Dampak lonjakan harga kedelai memang tidak boleh dipandang sebelah mata. Kedelai adalah kacang-kacangan ajaib. Ia menyuplai banyak khasiat yang dibutuhkan tubuh. Makanan berbahan baku kedelai juga tergolong murah, bisa dijangkau oleh mereka yang berpendapatan minim.
Sayangnya, dari rata-rata 2,4 juta ton kedelai yang kita konsumsinya dalam setahun, 60% di antaranya harus diimpor dari Amerika Serikat –negara penghasil kedelai terbesar di dunia. Panen kedelai dalam negeri hanya sanggup menyediakan 40% dari total kebutuhan nasional.
Blesssing in disguise dari heboh kedelai belakangan ini adalah munculnya kesadaran umum tentang betapa rawannya stabilitas pangan di negeri ini. Berbagai wacana pun lantas bermunculan. Wacana yang paling dominan, seperti yang diutarakan para menteri terkait, adalah memperluas areal penanaman kedelai dan menawarkan harga yang lebih menarik kepada petani.
Sepintas, ide tersebut kedengarannya menarik walaupun sebetulnya basi. Karena diskusi tentang pentingnya pengembangan pertanian kedelai sudah berlangsung lebih dari empat dekade. Pertanyaannya, apakah opsi tersebut masih layak untuk diambil? Barangkali tidak.
Meminta petani Indonesia untuk lebih giat menanam kedelai sama dengan menyuruh mereka membenturkan kepala ke robot-robot mesin pertanian Amerika. Petani kedelai Amerika, atau Argentina dan Brasil yang merupakan eksportir kedelai terbesar kedua dan ketiga di dunia, tidak bisa disaingi petani kita.

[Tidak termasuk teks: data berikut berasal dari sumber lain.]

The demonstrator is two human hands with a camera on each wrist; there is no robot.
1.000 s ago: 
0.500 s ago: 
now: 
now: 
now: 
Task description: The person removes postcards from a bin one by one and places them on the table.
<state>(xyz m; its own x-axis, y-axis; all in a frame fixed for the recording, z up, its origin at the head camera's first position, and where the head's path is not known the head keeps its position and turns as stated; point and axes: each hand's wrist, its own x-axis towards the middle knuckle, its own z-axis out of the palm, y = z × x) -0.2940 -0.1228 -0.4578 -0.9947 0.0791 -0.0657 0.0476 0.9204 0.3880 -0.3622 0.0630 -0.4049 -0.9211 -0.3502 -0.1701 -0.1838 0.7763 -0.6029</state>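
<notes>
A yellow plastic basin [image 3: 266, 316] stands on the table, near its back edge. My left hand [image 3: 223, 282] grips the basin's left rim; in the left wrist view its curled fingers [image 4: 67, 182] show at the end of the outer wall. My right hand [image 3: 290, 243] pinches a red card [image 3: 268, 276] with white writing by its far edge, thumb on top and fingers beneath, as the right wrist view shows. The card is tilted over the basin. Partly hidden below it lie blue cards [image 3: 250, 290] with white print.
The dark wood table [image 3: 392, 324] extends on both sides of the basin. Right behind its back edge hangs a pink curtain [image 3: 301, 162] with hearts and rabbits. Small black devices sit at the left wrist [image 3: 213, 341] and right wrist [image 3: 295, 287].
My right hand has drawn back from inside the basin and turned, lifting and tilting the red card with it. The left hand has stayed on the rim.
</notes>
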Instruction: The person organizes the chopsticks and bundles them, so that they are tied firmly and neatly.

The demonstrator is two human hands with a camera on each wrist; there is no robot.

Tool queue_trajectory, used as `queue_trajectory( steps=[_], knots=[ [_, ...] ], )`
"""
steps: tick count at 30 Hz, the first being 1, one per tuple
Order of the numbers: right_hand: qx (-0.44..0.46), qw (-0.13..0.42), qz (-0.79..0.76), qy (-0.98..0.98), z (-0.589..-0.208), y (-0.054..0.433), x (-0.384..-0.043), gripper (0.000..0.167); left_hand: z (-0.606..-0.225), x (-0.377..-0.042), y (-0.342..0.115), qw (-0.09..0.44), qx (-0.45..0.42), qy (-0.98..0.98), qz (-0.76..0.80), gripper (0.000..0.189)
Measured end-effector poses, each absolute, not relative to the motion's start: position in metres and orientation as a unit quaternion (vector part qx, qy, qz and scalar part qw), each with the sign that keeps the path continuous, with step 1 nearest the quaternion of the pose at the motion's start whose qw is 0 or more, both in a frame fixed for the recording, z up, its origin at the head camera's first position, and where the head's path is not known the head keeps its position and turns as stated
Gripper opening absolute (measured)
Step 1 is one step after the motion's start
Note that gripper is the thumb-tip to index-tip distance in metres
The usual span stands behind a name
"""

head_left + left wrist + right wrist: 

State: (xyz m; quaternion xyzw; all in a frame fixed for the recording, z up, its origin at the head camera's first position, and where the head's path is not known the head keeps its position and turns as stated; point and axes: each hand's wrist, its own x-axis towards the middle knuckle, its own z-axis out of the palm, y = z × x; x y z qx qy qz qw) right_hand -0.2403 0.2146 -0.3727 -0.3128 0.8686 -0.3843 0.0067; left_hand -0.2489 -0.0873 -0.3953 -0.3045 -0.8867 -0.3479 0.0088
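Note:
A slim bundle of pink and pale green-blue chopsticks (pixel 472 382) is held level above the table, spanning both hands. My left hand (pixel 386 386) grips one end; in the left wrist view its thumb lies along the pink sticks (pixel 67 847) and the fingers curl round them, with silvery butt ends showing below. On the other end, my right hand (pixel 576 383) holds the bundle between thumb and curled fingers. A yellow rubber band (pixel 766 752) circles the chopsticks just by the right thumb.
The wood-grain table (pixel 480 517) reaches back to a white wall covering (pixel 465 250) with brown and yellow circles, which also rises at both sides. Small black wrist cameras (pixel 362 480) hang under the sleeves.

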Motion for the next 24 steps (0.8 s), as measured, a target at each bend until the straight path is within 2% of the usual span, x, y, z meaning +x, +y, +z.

Petani Amerika memiliki dan mengolah rata-rata 113,3 ha lahan. Mereka menggunakan traktor-traktor berteknologi robot. Dengan menjual seharga sekitar Rp4.000 per kg (di tingkat petani) dan panen rata-rata 2,5 ton per ha per musim, mereka bisa meraup untung besar dan hidup layak menurut standar Amerika.
Petani kita? Mengharukan. Petani di Pulau Jawa hanya punya lahan rata-rata 3.000 m2 dan di luar Pulau Jawa 1 ha. Mereka rata-rata menggunakan cangkul dan hasil panennya jarang lebih dari 1,5 ton per ha. Dengan harga Rp4.000 per kg di tingkat petani, mau untung dari mana?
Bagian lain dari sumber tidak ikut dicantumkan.